I had a meeting with someone from then secretary of state Hillary Clinton’s office some time after the Cablegate. He let me know that Clinton did not like Julian or myself. I think that if Hillary Clinton were to run for president, she would continue to assert her political will and bitterness about the exposure of diplomatic cables that documented crimes.

And while Donald Trump has said little, if anything, about Assange publicly, he has advocated for the death penalty for whistleblowers. In a 2013 call to the Fox News program “Fox & Friends,” Trump admitted that NSA whistleblower Edward Snowden revealed “things that nobody thought possible.” But he also asserted: “This guy’s a bad guy. And, you know, there is still a thing called execution.”

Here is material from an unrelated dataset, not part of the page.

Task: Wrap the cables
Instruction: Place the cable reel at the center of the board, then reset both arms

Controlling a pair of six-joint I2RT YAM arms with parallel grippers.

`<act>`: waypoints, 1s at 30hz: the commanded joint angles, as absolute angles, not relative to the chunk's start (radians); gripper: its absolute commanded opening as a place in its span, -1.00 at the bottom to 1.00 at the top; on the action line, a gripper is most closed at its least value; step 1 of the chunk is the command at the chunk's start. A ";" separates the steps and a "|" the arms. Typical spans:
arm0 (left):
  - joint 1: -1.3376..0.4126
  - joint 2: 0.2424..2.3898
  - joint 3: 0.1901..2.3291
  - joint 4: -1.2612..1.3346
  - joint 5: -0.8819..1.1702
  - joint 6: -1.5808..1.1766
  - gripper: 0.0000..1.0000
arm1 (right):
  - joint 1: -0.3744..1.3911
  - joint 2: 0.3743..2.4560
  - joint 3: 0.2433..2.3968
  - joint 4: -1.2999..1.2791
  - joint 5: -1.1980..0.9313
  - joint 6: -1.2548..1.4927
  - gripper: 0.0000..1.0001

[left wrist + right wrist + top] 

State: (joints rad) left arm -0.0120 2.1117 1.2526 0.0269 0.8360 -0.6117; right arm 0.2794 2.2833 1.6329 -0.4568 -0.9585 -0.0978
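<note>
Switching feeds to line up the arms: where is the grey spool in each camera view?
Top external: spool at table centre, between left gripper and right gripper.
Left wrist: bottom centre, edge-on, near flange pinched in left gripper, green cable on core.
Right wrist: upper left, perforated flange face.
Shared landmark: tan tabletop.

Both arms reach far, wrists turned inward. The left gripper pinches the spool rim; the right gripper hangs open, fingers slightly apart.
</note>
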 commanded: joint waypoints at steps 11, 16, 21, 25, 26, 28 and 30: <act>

Assange, however, remains unflinching in his criticism of both candidates. During a July 25 appearance via video conference on Democracy Now! he compared the choice between Trump and Clinton to a choice between communicable diseases.

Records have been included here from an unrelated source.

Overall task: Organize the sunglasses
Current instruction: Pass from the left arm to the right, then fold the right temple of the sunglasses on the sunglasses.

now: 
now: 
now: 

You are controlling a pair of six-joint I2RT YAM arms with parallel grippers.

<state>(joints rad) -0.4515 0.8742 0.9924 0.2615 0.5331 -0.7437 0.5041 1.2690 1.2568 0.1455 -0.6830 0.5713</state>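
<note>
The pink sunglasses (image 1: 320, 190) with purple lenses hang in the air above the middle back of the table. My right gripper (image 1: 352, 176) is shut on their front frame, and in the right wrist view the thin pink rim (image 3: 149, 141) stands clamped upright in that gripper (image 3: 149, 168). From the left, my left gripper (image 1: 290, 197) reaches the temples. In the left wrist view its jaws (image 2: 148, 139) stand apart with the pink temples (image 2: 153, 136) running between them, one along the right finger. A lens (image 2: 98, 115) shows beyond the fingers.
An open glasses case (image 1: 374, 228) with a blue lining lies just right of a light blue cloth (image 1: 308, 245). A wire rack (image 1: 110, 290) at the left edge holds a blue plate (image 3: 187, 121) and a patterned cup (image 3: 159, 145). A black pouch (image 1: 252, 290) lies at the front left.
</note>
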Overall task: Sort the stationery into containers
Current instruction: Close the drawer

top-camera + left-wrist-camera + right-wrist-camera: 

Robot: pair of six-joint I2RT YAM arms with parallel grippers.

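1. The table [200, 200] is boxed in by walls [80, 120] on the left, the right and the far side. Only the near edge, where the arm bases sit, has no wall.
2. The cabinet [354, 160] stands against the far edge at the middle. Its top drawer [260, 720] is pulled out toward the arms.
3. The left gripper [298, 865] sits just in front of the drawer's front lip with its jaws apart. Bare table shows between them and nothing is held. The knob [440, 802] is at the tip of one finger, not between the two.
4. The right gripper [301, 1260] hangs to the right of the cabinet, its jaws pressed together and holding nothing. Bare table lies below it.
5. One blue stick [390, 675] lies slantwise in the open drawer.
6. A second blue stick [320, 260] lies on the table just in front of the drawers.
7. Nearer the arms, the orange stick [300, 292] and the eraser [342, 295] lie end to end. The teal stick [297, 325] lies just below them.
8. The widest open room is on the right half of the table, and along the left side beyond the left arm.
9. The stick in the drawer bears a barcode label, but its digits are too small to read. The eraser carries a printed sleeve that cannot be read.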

“Well, you’re asking me, do I prefer cholera or gonorrhea?” Assange said. “Personally, I would prefer neither.”

‘Guilt by association’ with Russia

Assange has continued to work throughout his exile in the Ecuadorean Embassy, even despite the threats against him.

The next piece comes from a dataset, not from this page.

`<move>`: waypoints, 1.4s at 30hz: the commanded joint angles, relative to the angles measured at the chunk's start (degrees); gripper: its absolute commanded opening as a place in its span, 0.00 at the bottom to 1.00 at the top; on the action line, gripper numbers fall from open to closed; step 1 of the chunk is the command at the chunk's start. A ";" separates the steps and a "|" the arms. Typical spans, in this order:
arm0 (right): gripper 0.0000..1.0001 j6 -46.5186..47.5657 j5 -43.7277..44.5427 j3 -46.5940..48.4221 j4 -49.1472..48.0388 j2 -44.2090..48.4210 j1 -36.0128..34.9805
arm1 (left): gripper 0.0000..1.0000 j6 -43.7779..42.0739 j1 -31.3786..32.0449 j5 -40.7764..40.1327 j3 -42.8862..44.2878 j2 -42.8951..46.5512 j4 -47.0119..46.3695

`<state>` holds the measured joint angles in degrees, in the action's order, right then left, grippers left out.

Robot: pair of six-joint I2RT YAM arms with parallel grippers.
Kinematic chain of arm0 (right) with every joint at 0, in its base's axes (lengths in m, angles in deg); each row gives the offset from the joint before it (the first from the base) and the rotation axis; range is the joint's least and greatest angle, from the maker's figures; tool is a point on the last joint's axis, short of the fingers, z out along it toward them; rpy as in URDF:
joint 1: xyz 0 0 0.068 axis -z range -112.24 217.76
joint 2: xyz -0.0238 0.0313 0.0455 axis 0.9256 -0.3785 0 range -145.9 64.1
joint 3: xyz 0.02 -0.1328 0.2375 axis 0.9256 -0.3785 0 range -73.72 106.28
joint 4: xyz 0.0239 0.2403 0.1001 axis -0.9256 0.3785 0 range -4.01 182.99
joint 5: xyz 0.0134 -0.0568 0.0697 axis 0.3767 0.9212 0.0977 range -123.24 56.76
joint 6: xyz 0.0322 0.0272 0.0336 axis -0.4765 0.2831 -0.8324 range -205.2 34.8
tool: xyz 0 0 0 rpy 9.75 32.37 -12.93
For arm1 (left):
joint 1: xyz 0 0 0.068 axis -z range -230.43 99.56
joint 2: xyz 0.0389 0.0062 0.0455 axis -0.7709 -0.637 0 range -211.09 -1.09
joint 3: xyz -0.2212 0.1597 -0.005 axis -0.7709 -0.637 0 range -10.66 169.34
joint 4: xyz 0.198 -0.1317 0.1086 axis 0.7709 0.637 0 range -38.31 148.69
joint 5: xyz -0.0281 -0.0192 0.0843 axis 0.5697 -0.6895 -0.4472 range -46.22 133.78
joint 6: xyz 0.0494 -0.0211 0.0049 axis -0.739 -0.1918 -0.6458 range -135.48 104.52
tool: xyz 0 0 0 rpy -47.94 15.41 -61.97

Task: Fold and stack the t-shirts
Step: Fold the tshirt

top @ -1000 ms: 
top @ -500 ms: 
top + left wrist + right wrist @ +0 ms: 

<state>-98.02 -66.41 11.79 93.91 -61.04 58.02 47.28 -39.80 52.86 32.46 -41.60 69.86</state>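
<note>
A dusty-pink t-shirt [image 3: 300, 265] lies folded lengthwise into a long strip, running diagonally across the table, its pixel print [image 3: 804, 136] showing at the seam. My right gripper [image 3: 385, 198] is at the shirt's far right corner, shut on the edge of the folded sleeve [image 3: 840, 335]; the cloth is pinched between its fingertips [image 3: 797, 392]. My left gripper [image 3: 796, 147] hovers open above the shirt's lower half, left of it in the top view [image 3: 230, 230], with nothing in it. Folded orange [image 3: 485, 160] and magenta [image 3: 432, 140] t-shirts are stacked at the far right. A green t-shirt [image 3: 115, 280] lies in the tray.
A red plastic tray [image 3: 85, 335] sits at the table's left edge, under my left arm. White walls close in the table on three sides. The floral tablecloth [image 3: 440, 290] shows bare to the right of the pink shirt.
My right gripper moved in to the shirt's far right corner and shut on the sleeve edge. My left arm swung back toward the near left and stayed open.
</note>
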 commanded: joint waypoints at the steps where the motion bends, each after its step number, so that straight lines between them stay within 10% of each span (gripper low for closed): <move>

Attacks against WikiLeaks have continued unabated, particularly in the wake of the July 22 release of almost 20,000 emails taken from internal Democratic National Committee servers. The emails forced out several key DNC staff, including former party chair Debbie Wasserman Schultz. Donna Brazile, who took Wasserman Schultz’s place as the party’s interim chair, initially apologized for the content of the leaks, but later followed up her apology by calling Assange a “criminal” in an Aug. 28 interview with ABC News “This Week.”

Hillary Clinton and her campaign have set the tone for many accusations against Assange by suggesting that he collaborated with the Russians to undermine her presidential campaign, even though there is only circumstantial evidence tying the leaks to Russia.

“The reason I think WikiLeaks’ history is so important is that Assange did what The New York Times used to do, ages ago now, with the Pentagon Papers, and other situations like that,” Huff said, referring to the government report on Vietnam which Daniel Ellsberg leaked to the Times in 1971.

Today, Huff lamented, the Times is leading the way in helping the political establishment attack WikiLeaks.

Huff pointed out an Aug. 31 report from the Times, “How Russia Often Benefits When Julian Assange Reveals the West’s Secrets.”

Immediately after the seemingly explosive headline, however, Times reporters Jo Becker, Steven Erlanger and Eric Schmitt admit that there are no substantial ties between Assange and Russia. The article’s subtitle reads:

“American officials say Mr. Assange and WikiLeaks probably have no direct ties to Russian intelligence services. But the agendas of WikiLeaks and the Kremlin have often dovetailed.”

“They go on to say the Russians are benefiting, even though from the beginning they admit don’t have evidence that there’s a connection,” Huff said. “It’s all a house of cards!”

“It’s guilt by association here,” Huff continued, explaining that the goal is to tarnish Assange’s reputation by tying him to a long-time U.S. enemy.

He encouraged the media to refocus on the actual content of the leaks, saying:

“Let’s get back to the data. Let’s get back to the emails. Let’s get back to the fact that these people have basically admitted that they were involved in these shenanigans.”